The present invention carries out intercalation using the combination of concentrated hydrochloric acid and chromium trioxide to graphite, avoids the reaction bar of HTHP Part, the temperature of intercalation is further lowered, effectively inserting for graphite can be realized under the conditions of lower temperature and common room temperature Layer, obtains graphite intercalation compound, reduces energy consumption of reaction.
The present invention complete process route, preferably also includes post processing to improve the practicality of preparation method after the reaction Step.The specific steps of the post processing are not particularly limited the present invention, are walked with post processing well known to those skilled in the art Rapid, those skilled in the art can be selected and adjusted according to practical condition, product requirement and quality requirement, Post processing of the present invention is preferably included to wash and/or dried.

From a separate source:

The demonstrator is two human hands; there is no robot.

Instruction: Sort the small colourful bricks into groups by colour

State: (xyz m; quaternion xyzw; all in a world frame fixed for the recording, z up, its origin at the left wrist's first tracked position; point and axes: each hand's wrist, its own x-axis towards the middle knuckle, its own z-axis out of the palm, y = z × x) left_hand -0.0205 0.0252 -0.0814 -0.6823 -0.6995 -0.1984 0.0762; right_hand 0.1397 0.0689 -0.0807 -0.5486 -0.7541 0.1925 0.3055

The specific steps and condition of the washing are not particularly limited the present invention, are washed with well known to those skilled in the art The specific steps and condition washed, those skilled in the art can want according to practical condition, product requirement and quality Ask and selected and adjusted, the mode of washing of the present invention is preferably to wash.The standard of washing of the present invention is preferably to wash Be 6~7.5 to pH value, that is, the pH value of water is preferably 6~7.5 after washing, and more preferably 6.5~7.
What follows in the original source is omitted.